Suyi Davies Okungbowa is an award-winning fantasy, science fiction and tie-in author. His works include Son of the Storm and the award winning Godhunter. He has also written tie-in books such as Stranger Things: Lucas on the Line and Minecraft: The Haven Trials. We caught up with him to find out more about his recent book, Black Panther: The Intergalactic Empire of Wakanda.
What’s the elevator pitch for Black Panther: The Intergalactic Empire of Wakanda?
Take a few misguided individuals from the most technologically advanced nation on earth. Shoot them into space, where their plans go awry and they’re forced to survive by starting a new colony that quickly turns into an intergalactic empire spanning various planets. Then, take a man – no, a legend, from the old world – who does not remember his own name, but whose coming awakens rumors of a saviour who will liberate all under the empire’s brutal rule. Slot that man into the rebellion. Put this in a blender. Mix.
Why should I read this book?
Why shouldn’t you? It’s the Ur-story, isn’t it? A legend, a prophecy, an oppressed social underclass under brutal rule. A promise of liberation via hard-fought wins. But there are two caveats. One is that every powerful institution, however benevolent its roots, possesses the same capacity for brutality and oppression – power corrupts, after all. And two, colonisation can happen anytime, anywhere, and by anyone. Wakanda may be an analogue for imagined possibilities for Afrodescendant peoples in our real world’s history beyond the suppression, minoritisation and marginalisation they have long suffered. But with power comes responsibility – wield it unwisely, and it could just as easily turn one into an oppressor.
What was exciting about writing a prose adaptation of an existing work?
Ta-Nehisi, for one. I could see how much thought he’d put into the work, the roots, drawing from both African and African-American history to build this larger-than-life intergalactic world. And of course, writing the interstices, the stories between the adaptations – it’s like threading a bracelet, see. What needs to happen here to take us from this point to that? It’s more than just filling in the gaps. It’s being in constant conversation with the writers, artists, worlds, lore, and characters that have come before you.

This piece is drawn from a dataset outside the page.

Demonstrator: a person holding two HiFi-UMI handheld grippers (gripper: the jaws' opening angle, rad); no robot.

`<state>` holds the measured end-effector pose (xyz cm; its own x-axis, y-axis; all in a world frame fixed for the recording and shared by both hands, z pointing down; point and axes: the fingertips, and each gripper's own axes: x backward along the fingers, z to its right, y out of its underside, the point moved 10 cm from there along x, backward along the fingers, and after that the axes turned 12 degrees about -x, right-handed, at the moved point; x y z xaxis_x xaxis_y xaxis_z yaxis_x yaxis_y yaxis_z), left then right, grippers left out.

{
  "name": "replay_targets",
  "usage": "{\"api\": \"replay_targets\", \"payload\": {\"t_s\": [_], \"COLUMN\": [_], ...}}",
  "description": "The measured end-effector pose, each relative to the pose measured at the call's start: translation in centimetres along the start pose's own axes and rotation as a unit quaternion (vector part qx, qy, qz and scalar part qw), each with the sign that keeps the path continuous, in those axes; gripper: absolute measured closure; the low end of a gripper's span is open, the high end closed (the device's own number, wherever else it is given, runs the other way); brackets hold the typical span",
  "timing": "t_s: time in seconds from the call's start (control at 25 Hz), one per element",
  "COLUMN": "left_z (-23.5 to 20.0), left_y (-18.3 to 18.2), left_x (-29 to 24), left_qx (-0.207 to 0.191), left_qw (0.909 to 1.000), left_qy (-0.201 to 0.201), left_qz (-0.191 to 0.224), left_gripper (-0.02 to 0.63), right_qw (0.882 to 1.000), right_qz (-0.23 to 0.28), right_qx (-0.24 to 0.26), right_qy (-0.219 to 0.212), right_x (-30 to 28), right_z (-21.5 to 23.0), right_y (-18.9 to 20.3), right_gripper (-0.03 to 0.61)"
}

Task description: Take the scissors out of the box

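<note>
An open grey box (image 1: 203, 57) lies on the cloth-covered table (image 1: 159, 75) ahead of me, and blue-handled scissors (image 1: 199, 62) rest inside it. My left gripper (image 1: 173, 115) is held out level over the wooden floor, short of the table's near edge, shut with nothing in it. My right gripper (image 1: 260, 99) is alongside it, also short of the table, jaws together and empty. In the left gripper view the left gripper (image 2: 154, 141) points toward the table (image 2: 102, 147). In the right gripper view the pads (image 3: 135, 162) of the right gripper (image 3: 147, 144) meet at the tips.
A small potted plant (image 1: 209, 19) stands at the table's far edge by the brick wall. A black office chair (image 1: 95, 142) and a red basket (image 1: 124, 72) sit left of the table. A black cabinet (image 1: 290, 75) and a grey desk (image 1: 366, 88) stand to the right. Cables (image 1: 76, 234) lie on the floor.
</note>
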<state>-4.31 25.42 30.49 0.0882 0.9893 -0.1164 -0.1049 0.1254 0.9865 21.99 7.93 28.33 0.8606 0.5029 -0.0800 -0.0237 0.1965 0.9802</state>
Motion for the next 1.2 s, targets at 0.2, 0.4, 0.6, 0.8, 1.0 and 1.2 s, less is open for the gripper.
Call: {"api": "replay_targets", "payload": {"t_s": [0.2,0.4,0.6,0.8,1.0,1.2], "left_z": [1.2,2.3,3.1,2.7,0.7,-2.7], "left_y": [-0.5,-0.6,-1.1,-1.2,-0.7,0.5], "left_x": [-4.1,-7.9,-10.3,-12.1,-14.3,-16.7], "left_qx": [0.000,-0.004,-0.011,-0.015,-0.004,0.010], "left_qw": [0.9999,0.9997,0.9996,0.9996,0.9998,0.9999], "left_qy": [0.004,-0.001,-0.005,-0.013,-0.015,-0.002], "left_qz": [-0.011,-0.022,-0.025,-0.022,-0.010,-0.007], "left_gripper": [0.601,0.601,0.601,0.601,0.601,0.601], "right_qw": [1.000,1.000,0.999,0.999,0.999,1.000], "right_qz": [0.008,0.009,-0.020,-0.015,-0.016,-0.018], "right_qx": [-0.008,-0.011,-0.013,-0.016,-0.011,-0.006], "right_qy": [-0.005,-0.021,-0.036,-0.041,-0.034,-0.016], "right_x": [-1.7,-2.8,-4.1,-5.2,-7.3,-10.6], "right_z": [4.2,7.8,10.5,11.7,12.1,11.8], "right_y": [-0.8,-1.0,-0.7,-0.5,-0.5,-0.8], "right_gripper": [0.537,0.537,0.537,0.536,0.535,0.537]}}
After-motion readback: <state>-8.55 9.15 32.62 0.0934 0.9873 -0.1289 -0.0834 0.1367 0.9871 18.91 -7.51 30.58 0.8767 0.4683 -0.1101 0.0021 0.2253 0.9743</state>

What advantage does prose have over sequential art?
I don’t know about advantages per se. I like to think each form offers opportunities the other does not – the question is how we make use of them. Working with prose as the sole medium offers, for instance, opportunities to communicate on multiple fronts. A carefully chosen turn of phrase, syntax, punctuation, for instance, may offer information, tone, history, emotion, etc, all at once. Literature can cut across time and space within the frame of a few words in a way still images can’t. However, I still learned a lot from looking at the images and digging deep, wondering: What are they thinking? How do they feel? And then seeking the words to capture that.
If you could sit one of the characters from the books down and have a word with them, who would it be and what would you say?
I liked spending time with Nakia. She’d once been a subject of the intergalactic empire – a perpetrator of its brutality, even – before switching over to the rebellion. Characters who switch allegiances interest me, because it means deconstruction (or propaganda, even) has been successful on some level. I’d like to ask: What was the moment you realised you couldn’t be this person anymore? How hard was it to leave behind everything you knew and loved and commit to something nebulous and potentially doomed?
Which character was the most fun or interesting to write?
That’ll be shared between Bast, Captain N’Yami and Emperor N’Jadaka. The amphibious Teku-Maza, in general, were the most interesting to write about, and N’Yami being the most prominent of them gave me some time to think about how they perceive themselves. Then, the uphill task of portraying the brutal emperor N’Jadaka as a gentle, family man – tyrants contain multitudes; who knew? And then, Bast as a brash and prideful goddess, forcing us to question the expected wisdom of gods. I enjoyed making a seemingly all-powerful deity squirm, asking the reader to reckon with the fallibility of gods.
What invention or special ability from the book would you want to have in the real world?
Teleportation. It’s dangerous, actually, for the human – you disintegrate someplace and re-form someplace else. One has to wonder if it’s the same person on the other side. In the book, the Manifold teleports relentlessly, as transport, as weapon. For the savings on transport alone, I’d love to have that, consequences be damned.
What’s the toughest part of the writing process for you?
Locking down the tone and voice of the work. Sometimes, it’s part of what first arrives, when the rest of the work is still being formed in the mind. Other times, you’ve gotta work at it. It’s the latter that’s hard, you know? Pinning down how you want the work to sound when you haven’t yet figured out the shape of the work itself. But we get there somehow, whatever the route. I sure did with this book, however circuitous the path.
What other projects would you like to work on?
Star Wars, probably. Huge fan of Andor and the Mandalorian lore. I could totally see myself working in that world.
Black Panther: The Intergalactic Empire of Wakanda Is out now.